Lately, the City’s Fisk and Crawford coal plants have gotten a lot of attention with suits, a proposed ordinance and regular protests, but an analysis done by the Trib confirms what anyone who has seen Stateline’s bellowing black smoke has already guessed---the Indiana plant is the worst polluter of the three. Michael Hawthorne’s latest investigative story for the paper notes that State Line is one of the worst nitrogen oxide polluters in the nation and emits more than Fisk and Crawford combined. It also dumps more mercury or sulfur dioxide into our air shed than either of the two plants in the City (both of which are older than State Line, which was built in 1929). Dominion, the owner of the plant, tells the Trib that the economics don’t work out to cleaning up the plant:

"We aren't going to make significant capital expenditures in the future at State Line," said Jim Norvelle, a Dominion spokesman.

That doesn’t sit well with a coalition of groups who have filed notice that they will sue to get dozens of pollution violations enforced.
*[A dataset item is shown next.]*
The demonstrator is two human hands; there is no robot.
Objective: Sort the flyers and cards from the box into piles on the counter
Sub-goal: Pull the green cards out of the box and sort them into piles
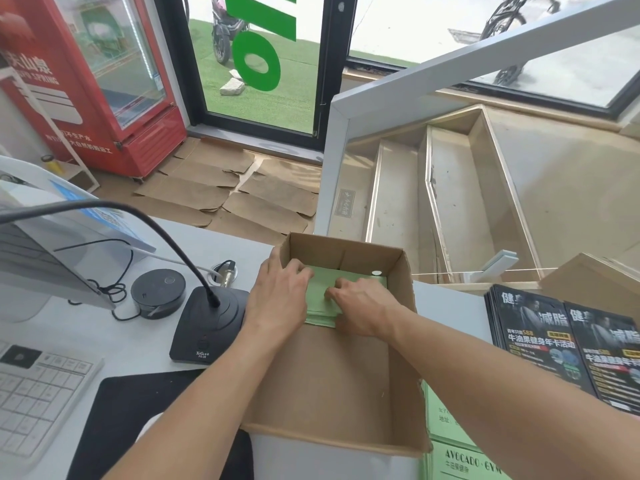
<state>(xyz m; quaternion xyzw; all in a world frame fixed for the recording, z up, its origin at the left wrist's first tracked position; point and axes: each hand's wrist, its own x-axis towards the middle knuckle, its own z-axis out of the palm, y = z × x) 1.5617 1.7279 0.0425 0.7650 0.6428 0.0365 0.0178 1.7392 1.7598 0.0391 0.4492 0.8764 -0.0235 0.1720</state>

Brian Urbaszewski, director of environmental health for the Respiratory Health Association of Metropolitan Chicago tells the Gary Post-Tribune emissions could easily be lowered by installing scrubbers---common pollution control equipment---to remove particle pollution like sulfur dioxide:

"Hundreds of coal-fired power plants do not yet have scrubber technology, so there is still an enormous opportunity to significantly enhance public health ... Getting scrubbers on plants like State Line will save lives."
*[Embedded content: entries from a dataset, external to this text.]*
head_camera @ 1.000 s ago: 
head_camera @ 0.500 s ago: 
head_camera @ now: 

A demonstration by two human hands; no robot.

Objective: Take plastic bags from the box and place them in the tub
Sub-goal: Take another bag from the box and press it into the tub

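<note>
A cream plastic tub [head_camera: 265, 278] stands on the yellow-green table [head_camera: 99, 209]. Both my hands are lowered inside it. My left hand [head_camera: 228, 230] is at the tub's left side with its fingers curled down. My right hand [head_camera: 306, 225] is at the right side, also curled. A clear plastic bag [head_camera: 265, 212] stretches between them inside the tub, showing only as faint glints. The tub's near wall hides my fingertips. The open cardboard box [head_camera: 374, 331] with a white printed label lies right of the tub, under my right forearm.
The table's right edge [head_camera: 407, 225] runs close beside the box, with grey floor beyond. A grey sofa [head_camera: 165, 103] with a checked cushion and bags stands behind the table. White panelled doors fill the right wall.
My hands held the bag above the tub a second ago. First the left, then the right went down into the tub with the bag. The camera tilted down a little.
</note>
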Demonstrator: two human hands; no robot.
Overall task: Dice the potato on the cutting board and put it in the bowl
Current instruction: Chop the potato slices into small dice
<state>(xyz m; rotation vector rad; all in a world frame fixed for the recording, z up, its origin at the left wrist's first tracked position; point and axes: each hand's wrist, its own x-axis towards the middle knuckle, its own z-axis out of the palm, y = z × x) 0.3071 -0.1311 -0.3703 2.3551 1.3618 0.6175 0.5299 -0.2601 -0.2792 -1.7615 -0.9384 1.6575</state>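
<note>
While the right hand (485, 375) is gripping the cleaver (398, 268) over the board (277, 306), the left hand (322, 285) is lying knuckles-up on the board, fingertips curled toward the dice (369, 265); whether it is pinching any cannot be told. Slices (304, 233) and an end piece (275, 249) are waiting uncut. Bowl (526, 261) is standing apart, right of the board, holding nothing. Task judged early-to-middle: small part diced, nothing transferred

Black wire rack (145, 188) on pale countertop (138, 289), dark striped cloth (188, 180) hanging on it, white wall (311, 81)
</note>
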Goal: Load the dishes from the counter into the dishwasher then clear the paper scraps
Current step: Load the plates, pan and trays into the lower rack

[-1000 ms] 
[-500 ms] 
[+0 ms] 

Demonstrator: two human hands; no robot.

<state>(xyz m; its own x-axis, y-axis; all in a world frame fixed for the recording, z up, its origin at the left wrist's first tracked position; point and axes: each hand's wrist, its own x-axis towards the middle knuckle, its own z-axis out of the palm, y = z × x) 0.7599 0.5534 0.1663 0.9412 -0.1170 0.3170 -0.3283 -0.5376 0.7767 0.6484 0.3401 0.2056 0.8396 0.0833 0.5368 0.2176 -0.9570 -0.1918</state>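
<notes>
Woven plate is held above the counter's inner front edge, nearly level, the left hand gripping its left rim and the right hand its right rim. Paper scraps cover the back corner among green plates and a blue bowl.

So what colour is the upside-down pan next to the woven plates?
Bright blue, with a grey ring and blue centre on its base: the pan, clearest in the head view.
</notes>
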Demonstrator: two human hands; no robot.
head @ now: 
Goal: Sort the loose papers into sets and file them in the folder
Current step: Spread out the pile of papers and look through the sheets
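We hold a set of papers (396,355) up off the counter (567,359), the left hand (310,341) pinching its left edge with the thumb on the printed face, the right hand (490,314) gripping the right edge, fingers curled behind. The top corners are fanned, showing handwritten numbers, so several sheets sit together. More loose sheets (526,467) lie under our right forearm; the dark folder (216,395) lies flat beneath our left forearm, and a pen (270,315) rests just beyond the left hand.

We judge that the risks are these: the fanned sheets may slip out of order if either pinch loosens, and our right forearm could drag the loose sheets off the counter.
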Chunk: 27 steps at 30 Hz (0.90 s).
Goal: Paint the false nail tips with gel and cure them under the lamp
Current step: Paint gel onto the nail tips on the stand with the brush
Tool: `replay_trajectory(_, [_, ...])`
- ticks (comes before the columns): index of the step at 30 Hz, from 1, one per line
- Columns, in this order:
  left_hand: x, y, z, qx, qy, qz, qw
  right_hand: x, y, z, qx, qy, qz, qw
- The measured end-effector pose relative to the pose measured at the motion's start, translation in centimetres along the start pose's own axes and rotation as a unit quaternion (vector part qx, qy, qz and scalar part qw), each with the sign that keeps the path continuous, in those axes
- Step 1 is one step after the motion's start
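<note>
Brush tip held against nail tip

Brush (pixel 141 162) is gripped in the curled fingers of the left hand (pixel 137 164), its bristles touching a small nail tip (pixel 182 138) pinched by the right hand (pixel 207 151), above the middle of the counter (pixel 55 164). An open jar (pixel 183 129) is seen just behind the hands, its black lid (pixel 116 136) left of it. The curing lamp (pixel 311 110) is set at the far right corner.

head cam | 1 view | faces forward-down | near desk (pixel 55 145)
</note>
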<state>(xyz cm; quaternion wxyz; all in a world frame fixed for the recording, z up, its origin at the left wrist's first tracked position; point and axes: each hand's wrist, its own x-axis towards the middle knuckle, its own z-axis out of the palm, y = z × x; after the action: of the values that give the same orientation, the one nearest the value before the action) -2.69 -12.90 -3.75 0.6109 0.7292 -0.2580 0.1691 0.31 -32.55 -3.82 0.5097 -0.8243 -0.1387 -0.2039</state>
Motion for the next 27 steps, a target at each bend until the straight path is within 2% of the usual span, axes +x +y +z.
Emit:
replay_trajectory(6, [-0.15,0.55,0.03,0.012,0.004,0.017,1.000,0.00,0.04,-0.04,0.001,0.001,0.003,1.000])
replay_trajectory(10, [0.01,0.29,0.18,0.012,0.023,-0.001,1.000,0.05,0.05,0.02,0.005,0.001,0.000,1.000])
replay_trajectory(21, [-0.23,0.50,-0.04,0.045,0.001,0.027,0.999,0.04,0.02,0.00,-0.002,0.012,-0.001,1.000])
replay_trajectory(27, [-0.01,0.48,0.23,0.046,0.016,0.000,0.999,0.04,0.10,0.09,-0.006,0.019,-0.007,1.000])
Ann Alexander, an attorney for the Natural Resources Defense Council in Chicago, recently told Chicago Public Radio’s Northwest Indiana correspondent Michael Puente:

“Old cold plants are supposed to be cleaning up or shutting down and they are not and there are health impacts as a result.”

A recent Clean Air Task Force report quantifies those impacts, with very ugly results. In the greater Chicago region (southern Wisconsin to Gary, IN) every year, exposure to coal plant pollution sends over 250 people to the emergency room, causes nearly 600 heart attacks and kills almost 350 people.

So why has this mess been allowed to fester on Lake Michigan’s shores? If you have ever driven past State Line on the way to Northwest Indiana, you know that the coal plant is just the beginning of a massive industrial corridor. A quick drive on the Skyway takes you past State Line, BP’s Whiting Refinery, U.S. Steel’s Gary Works, Enbridge's massive oil tank farms, the Arcelor-Mittal’s Indiana Harbor steel foundry and Michigan City’s disconcerting coal plant which is dominated by what looks like a nuclear plant cooling tower. In that massive pollution parkway, it is pretty hard to isolate one bad actor from another. Still, we hope that the recent public exposure on State Line, and Dominion’s irresponsible disregard for people over profit, will force a clean up quick.